--- START ---
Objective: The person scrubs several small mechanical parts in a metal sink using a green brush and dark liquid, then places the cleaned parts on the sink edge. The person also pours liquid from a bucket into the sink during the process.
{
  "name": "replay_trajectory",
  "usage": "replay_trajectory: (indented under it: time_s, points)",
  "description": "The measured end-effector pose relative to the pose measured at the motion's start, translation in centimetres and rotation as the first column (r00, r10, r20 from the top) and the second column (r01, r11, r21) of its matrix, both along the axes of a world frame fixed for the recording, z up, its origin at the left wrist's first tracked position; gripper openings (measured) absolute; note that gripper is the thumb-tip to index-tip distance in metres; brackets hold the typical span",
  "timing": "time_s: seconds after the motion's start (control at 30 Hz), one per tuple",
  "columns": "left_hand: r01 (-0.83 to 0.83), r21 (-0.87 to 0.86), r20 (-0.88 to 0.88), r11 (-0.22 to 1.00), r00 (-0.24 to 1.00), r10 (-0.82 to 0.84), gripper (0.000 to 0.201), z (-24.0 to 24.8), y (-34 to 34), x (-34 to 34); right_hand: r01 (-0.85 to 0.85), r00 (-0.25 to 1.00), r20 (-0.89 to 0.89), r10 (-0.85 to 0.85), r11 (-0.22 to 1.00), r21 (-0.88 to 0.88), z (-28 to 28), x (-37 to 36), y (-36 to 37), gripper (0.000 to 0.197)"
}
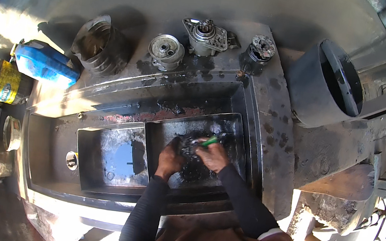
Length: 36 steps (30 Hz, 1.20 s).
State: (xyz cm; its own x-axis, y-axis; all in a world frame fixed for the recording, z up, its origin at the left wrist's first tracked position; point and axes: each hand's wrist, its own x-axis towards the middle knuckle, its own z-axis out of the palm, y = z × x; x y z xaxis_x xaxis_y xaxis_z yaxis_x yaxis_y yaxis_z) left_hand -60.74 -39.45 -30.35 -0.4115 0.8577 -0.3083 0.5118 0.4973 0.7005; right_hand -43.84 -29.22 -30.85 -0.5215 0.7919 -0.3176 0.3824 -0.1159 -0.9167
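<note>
My right hand (213,157) is closed around a green-handled brush (209,141), whose working end is blurred and partly hidden. Beside it, my left hand (170,161) has its fingers curled over a dark, wet metal part (189,146); the part's exact kind does not show. Both hands are low over the right compartment of a divided metal tray (146,156), where black, oily liquid glistens. Bluish liquid (118,156) with reflections fills the left compartment. This tray sits inside a larger dark metal basin (48,147).
Behind the basin stand a round metal housing (166,53), a flanged pump-like part (206,38) and a dark cylindrical part (258,55). A cut-open container (96,43), a blue jug (46,64) and a yellow-labelled bottle (6,83) are at left. A large grey cylinder (310,89) stands at right.
</note>
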Motion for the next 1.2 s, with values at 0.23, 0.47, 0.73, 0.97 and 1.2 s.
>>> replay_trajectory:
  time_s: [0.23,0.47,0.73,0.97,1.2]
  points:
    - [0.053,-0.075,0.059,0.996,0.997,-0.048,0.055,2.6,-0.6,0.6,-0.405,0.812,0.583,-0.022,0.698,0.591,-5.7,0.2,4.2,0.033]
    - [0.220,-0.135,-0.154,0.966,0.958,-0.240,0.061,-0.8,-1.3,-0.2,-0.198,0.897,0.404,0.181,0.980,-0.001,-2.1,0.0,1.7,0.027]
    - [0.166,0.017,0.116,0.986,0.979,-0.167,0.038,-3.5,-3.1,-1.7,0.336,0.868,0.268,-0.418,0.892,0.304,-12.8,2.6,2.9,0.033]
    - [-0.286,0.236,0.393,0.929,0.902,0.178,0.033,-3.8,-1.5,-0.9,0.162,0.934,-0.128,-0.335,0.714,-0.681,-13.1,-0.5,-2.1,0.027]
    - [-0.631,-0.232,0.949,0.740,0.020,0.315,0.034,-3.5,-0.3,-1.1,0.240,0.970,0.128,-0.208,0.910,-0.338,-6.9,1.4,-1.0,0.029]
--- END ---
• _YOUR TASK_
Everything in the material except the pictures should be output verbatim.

• _ANSWER SPACE_
Objective: The person scrubs several small mechanical parts in a metal sink using a green brush and dark liquid, then places the cleaned parts on the sink edge. The person also pours liquid from a bucket into the sink during the process.
{
  "name": "replay_trajectory",
  "usage": "replay_trajectory: (indented under it: time_s, points)",
  "description": "The measured end-effector pose relative to the pose measured at the motion's start, translation in centimetres and rotation as the first column (r00, r10, r20 from the top) and the second column (r01, r11, r21) of its matrix, both along the axes of a world frame fixed for the recording, z up, its origin at the left wrist's first tracked position; gripper openings (measured) absolute; note that gripper is the thumb-tip to index-tip distance in metres; brackets hold the typical span",
  "timing": "time_s: seconds after the motion's start (control at 30 Hz), one per tuple",
  "columns": "left_hand: r01 (-0.83 to 0.83), r21 (-0.87 to 0.86), r20 (-0.88 to 0.88), r11 (-0.22 to 1.00), r00 (-0.24 to 1.00), r10 (-0.82 to 0.84), gripper (0.000 to 0.201), z (-24.0 to 24.8), y (-34 to 34), x (-34 to 34); right_hand: r01 (-0.85 to 0.85), r00 (-0.25 to 1.00), r20 (-0.89 to 0.89), r10 (-0.85 to 0.85), r11 (-0.22 to 1.00), r21 (-0.88 to 0.88), z (-28 to 28), x (-37 to 36), y (-36 to 37), gripper (0.000 to 0.197)"
}
Length: 36 steps (30 Hz, 1.20 s).
State: (xyz cm; its own x-axis, y-axis; all in a world frame fixed for the recording, z up, its origin at the left wrist's first tracked position; point and axes: each hand's wrist, its own x-axis towards the middle knuckle, its own z-axis out of the palm, y = z × x; x y z xaxis_x xaxis_y xaxis_z yaxis_x yaxis_y yaxis_z) left_hand -60.74 -39.45 -30.35 -0.4115 0.8577 -0.3083 0.5118 0.4973 0.7005; right_hand -43.84 -29.22 -30.85 -0.5215 0.7919 -0.3176 0.3824 -0.1159 -0.9167
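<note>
My right hand (213,157) is closed around a green-handled brush (209,141), whose working end is blurred and partly hidden. Beside it, my left hand (170,161) has its fingers curled over a dark, wet metal part (189,146); the part's exact kind does not show. Both hands are low over the right compartment of a divided metal tray (146,156), where black, oily liquid glistens. Bluish liquid (118,156) with reflections fills the left compartment. This tray sits inside a larger dark metal basin (48,147).
Behind the basin stand a round metal housing (166,53), a flanged pump-like part (206,38) and a dark cylindrical part (258,55). A cut-open container (96,43), a blue jug (46,64) and a yellow-labelled bottle (6,83) are at left. A large grey cylinder (310,89) stands at right.
</note>
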Motion for the next 1.2 s, with values at 0.23, 0.47, 0.73, 0.97 and 1.2 s.
>>> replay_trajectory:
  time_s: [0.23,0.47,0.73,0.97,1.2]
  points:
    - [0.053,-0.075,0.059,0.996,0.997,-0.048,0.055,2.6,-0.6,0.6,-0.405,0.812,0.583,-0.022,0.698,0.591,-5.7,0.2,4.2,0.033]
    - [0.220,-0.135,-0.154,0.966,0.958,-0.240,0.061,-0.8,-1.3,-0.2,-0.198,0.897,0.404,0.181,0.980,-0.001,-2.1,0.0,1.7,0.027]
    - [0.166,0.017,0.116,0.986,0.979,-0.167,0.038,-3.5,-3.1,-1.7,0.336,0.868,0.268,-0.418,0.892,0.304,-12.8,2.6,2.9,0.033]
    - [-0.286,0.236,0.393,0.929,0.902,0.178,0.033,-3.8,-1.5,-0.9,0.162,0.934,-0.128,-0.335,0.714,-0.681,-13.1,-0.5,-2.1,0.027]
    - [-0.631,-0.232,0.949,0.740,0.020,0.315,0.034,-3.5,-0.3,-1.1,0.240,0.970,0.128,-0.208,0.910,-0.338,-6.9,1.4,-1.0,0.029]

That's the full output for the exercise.